少し前

 

 
 
 
 最近気になる人がいます。
 
 
 
 
 
 「あーーー!」
 「かっこいいー」
 
 廊下を歩いていると窓際に立つ女の子たちが騒ぎだし、気になって足を止める。
 シャーリーは何事かと窓から様子を覗き込んだ。
 
 「…あ」
 
 シャーリーはちょっと呆れた溜息交じりの声を出す。
 女の子が騒ぎだした原因は、ルルーシュ・ランペルージ。
 シャーリーと同じクラスの男子生徒で、ルックスは奇跡的な程いい。
 今も遠目から見ても紫色の宝石みたいな瞳はキラキラ光っている。風に揺れる黒髪がさらにそれを際立たせていて、アッシュホード学園の黒い制服を誰よりも着こなしていた。
 庭のベンチに座り、何やらパソコンを弄っている。
 ゆっくりと彼が足を組むと、「きゃー」と隣から声。
 
 「すっごいかっこいー。何か、すっごい気品高いよねっ」
 「皇子様みたい」
 
 星の王子様。
 そんな言葉がよく似合う、綺麗な男の子。
 
 前にちょっとしたきっかけで彼が気になりだし、それから目で追うようになって、生徒会でも同じになって。
 それでも何だか好きになれない。
 
 だけど気になるんです。
 
 
 
 
 最近、うるさい人がいます。
 
 
 「ルルーシュッ、賭けチェス行こうぜっ」
 「ああ」
 
 放課後。
 リヴァルに肩を叩かれて、笑顔で返事をする。
 
 「こらぁーーーーー!!」
 「げっ」
 
 リヴァルがあからさまに顔をゆがめる。
 まずいな。
 ルルーシュはリヴァルのように声には出さなかったが、端正な眉をぴくっと動かす。
 声の主は、教室のドアを通せんぼしている。
 
 「今日は生徒会だって忙しいんだから! それに賭けチェスはやめろって前から!」
 「あーいや、だってシャーリー」
 「…」
 
 焦って言い訳を並べるリヴァルの隣で、ルルーシュは静かに溜息をつく。
 シャーリー・フェネット。
 オレンジ色のさらさらした髪に、整った容貌に光る翠色の綺麗な二つの瞳。健康的でバランスもいい身体。

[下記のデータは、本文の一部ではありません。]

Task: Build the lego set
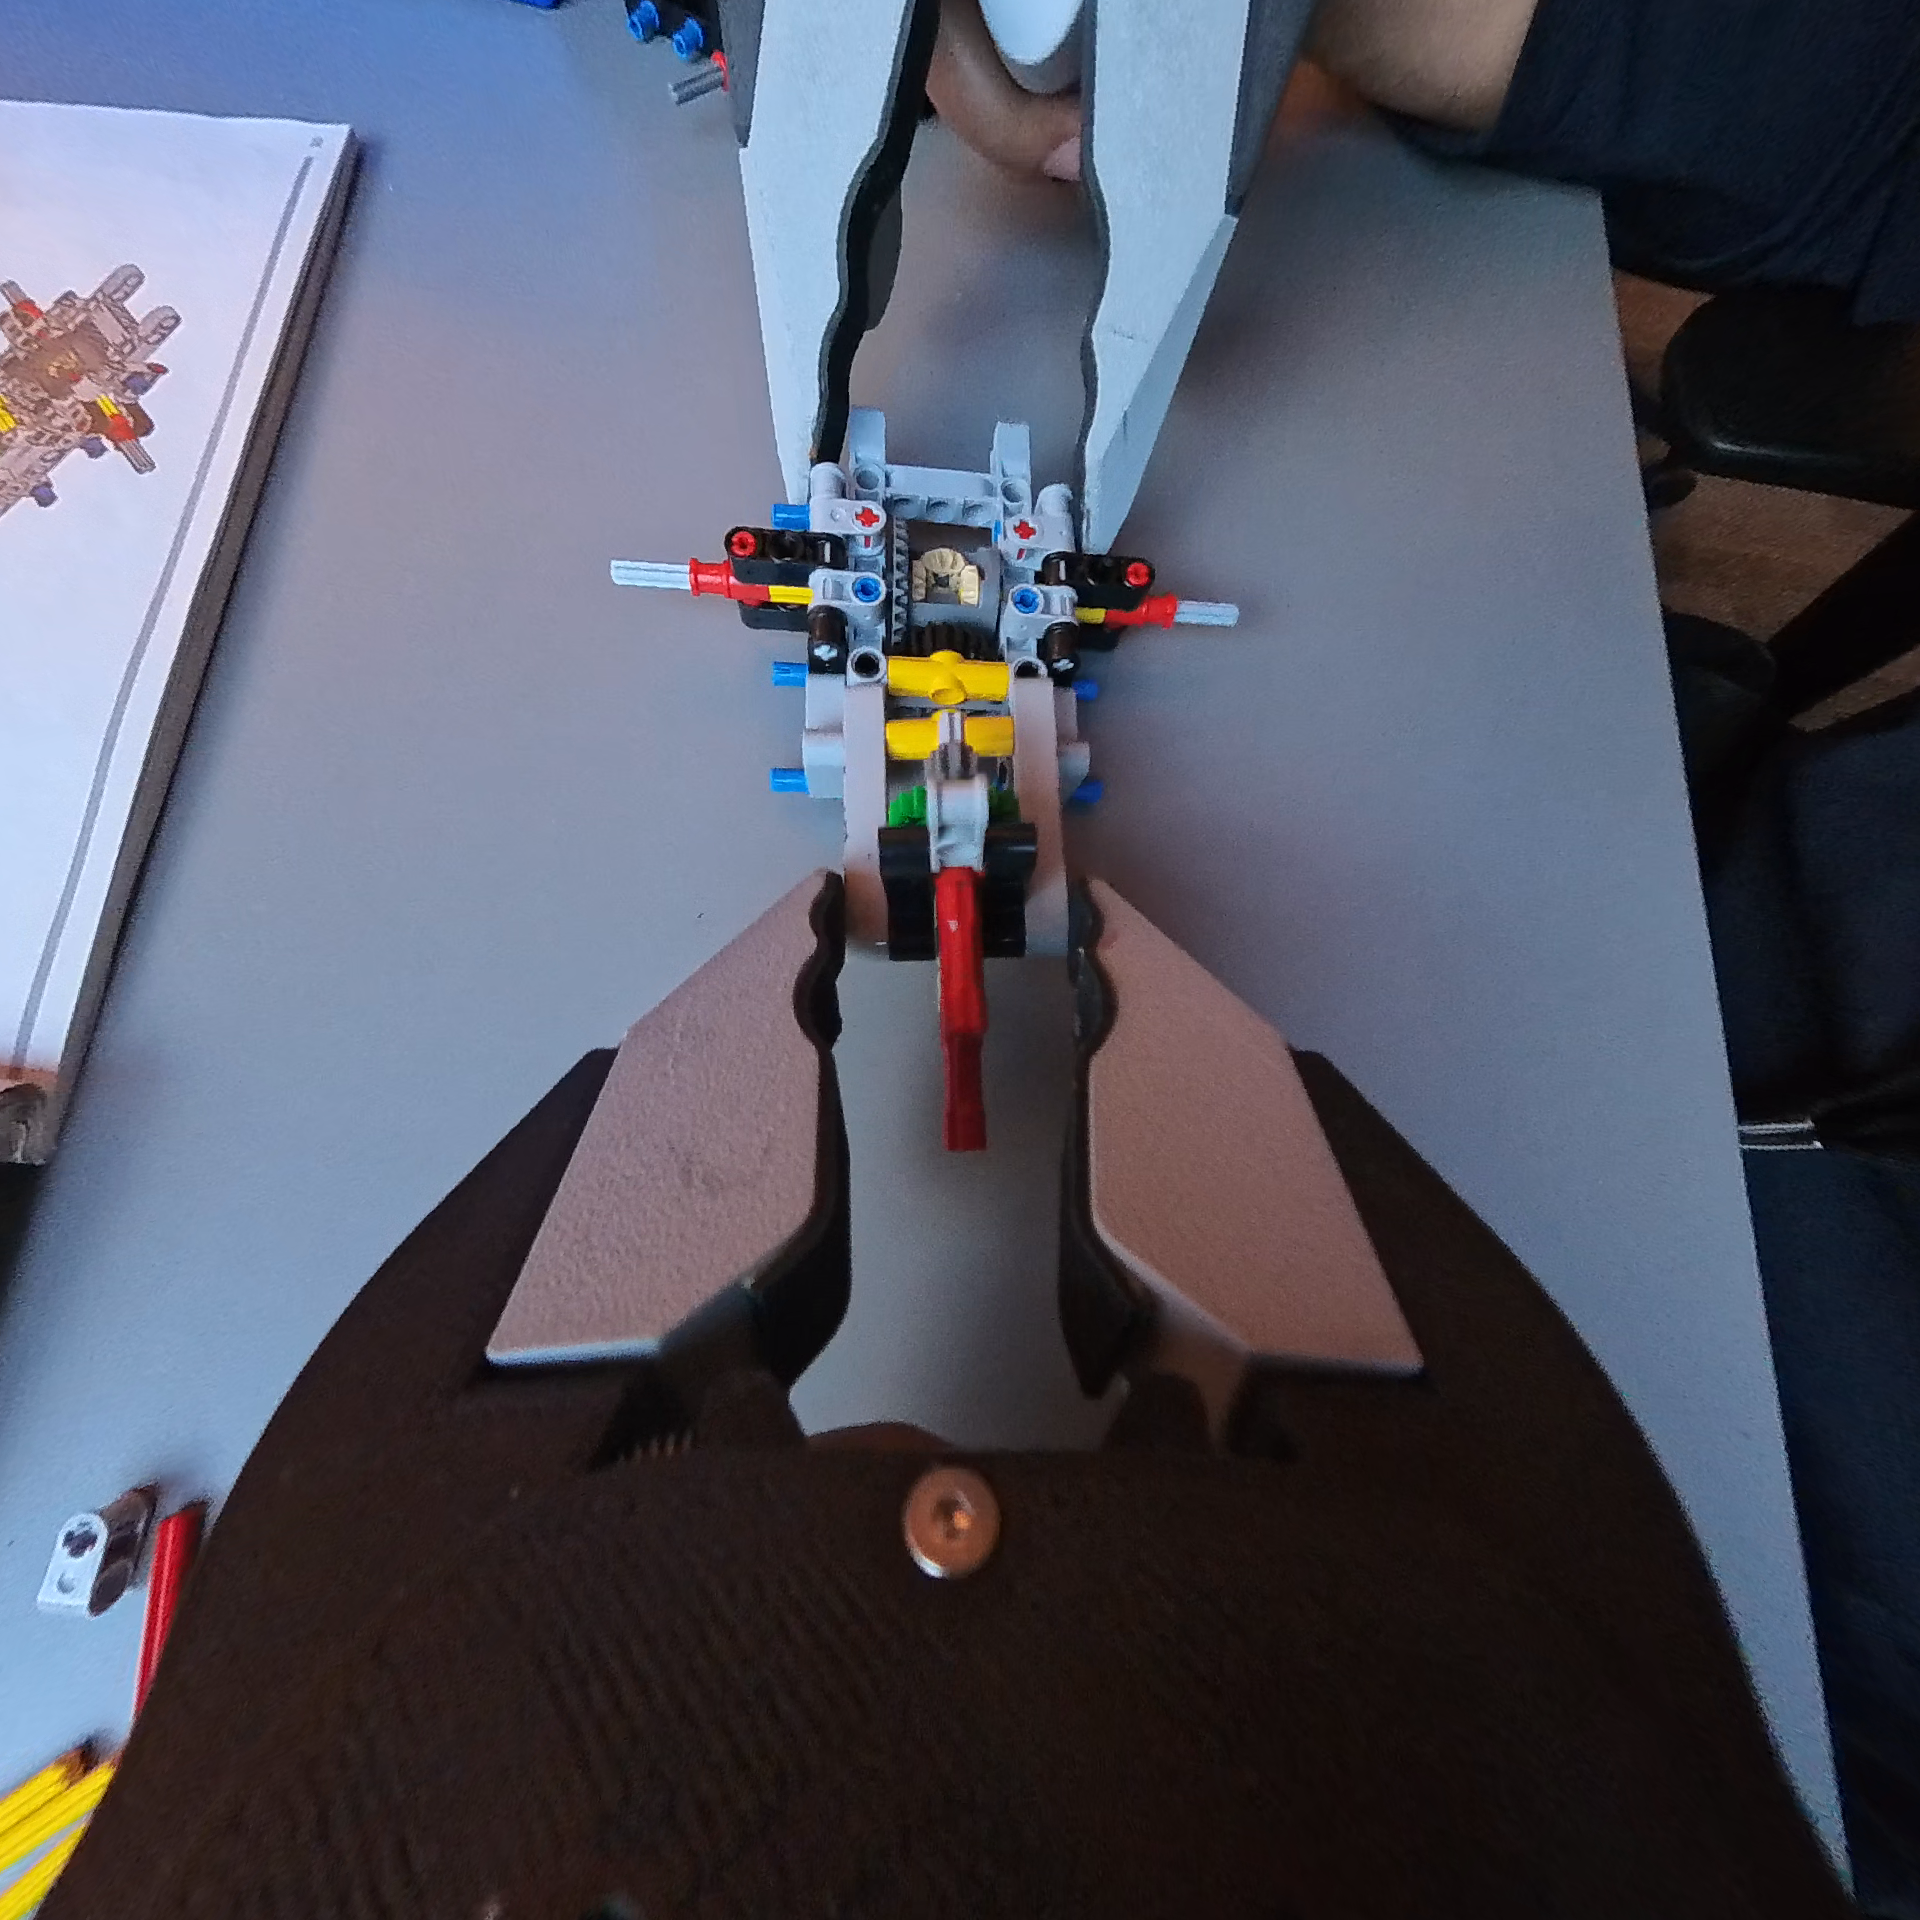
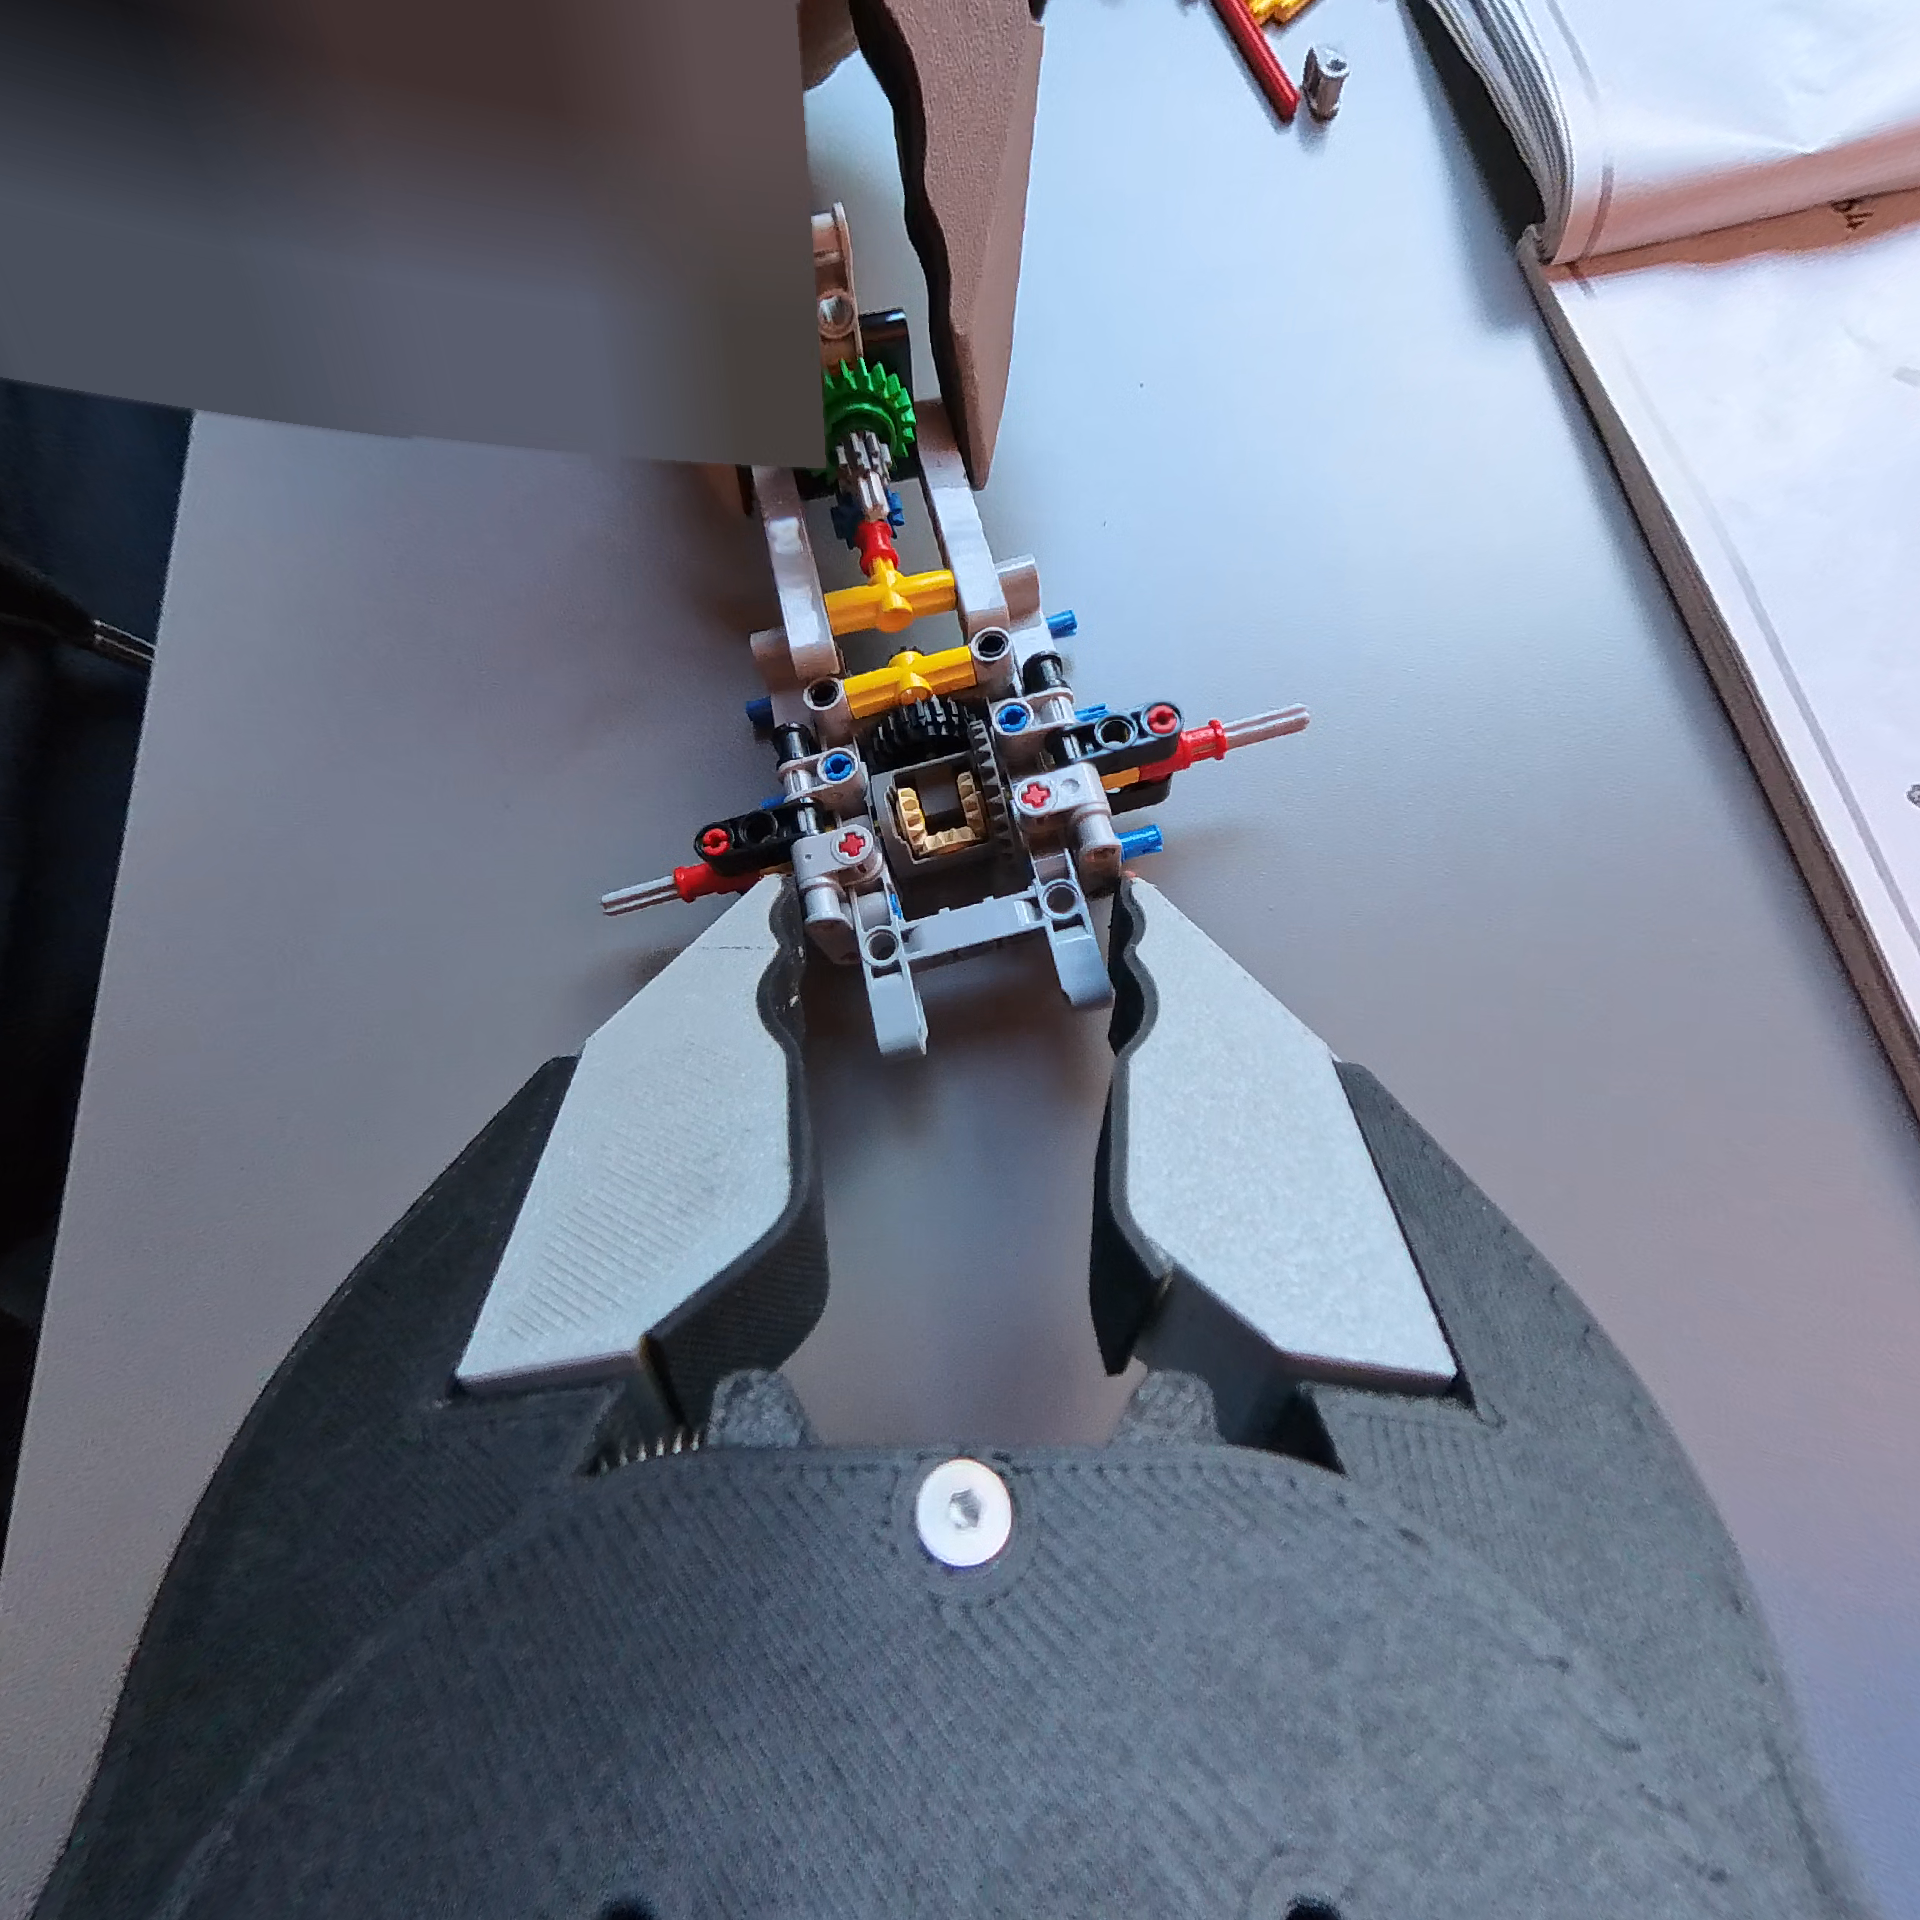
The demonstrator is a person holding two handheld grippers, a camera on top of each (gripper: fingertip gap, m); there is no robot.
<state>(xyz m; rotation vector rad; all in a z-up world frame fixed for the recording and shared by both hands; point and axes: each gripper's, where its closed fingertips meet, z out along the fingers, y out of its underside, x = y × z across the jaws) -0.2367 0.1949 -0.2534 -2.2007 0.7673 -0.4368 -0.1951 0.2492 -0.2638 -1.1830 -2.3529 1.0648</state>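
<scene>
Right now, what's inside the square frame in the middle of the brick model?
Tan gears sit inside the dark square frame of the brick model. What lies beneath them is covered.

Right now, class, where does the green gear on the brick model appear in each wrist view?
Left wrist view: green gear, just above centre, mostly hidden behind a grey connector, near the left gripper's tips.
Right wrist view, upper centre, beside the blurred patch.
Shared landmark: the yellow cross connectors.
</scene>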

 容姿は「美少女」といっても過言でない部類で、性格だって明るく人当たりもいい彼女はおそらく男子生徒にとって理想的な恋人候補とでもいうべきか。
 だが。
 
 「ねぇっ、聞いてるの、ルル!」
 「聞いてるよシャーリー」
 
 少しうるさかったりする。
 笑顔で返事をすると、何故か頬を少し赤らめて「だったらいいけど」とどもり、また説教に戻る。
 彼女は、俺の事をルル、と呼ぶ。
 そう呼んでいいのは、母さんだけだと思っていたのに、何故か彼女は許せる。
 なぜなのだろう。
 
 「もうっ、ルル! ルルってばっ」
 「あ、はいはい。」
 「むぅ。とにかく、今日からせめて一週間は生徒会忙しいんだから賭けチェスは禁止っ」
 「「……はい」」
 
 そう返事するしか、彼女の説教は止められない。
 
 お前は母親かってくらい、うるさい。